Start of Dataset extract

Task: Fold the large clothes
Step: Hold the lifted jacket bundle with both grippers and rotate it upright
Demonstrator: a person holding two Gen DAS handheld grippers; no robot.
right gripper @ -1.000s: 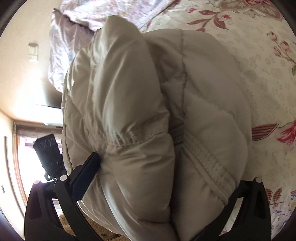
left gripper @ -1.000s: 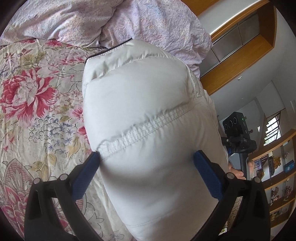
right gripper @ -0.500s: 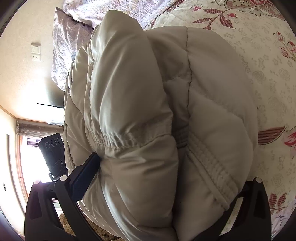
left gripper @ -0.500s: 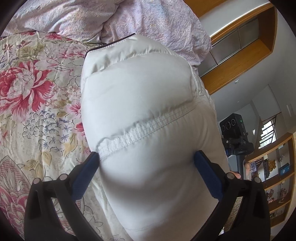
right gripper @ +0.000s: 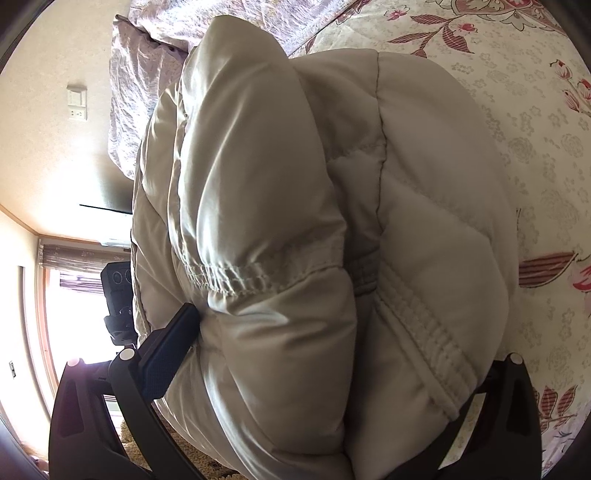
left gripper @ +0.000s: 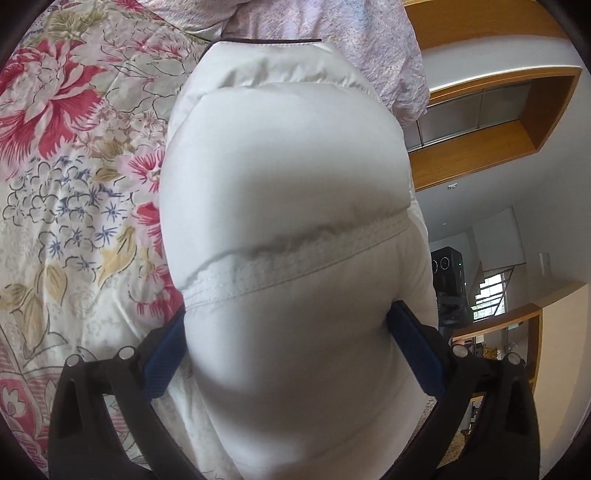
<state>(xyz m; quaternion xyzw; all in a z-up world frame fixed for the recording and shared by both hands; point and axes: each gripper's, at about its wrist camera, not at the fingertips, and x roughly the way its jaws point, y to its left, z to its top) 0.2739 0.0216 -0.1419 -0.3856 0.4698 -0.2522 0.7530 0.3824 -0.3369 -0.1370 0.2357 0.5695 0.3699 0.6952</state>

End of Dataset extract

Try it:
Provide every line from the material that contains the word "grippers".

Result of this exercise:
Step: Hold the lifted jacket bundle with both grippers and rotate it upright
Demonstrator: a person holding two Gen DAS handheld grippers; no robot.

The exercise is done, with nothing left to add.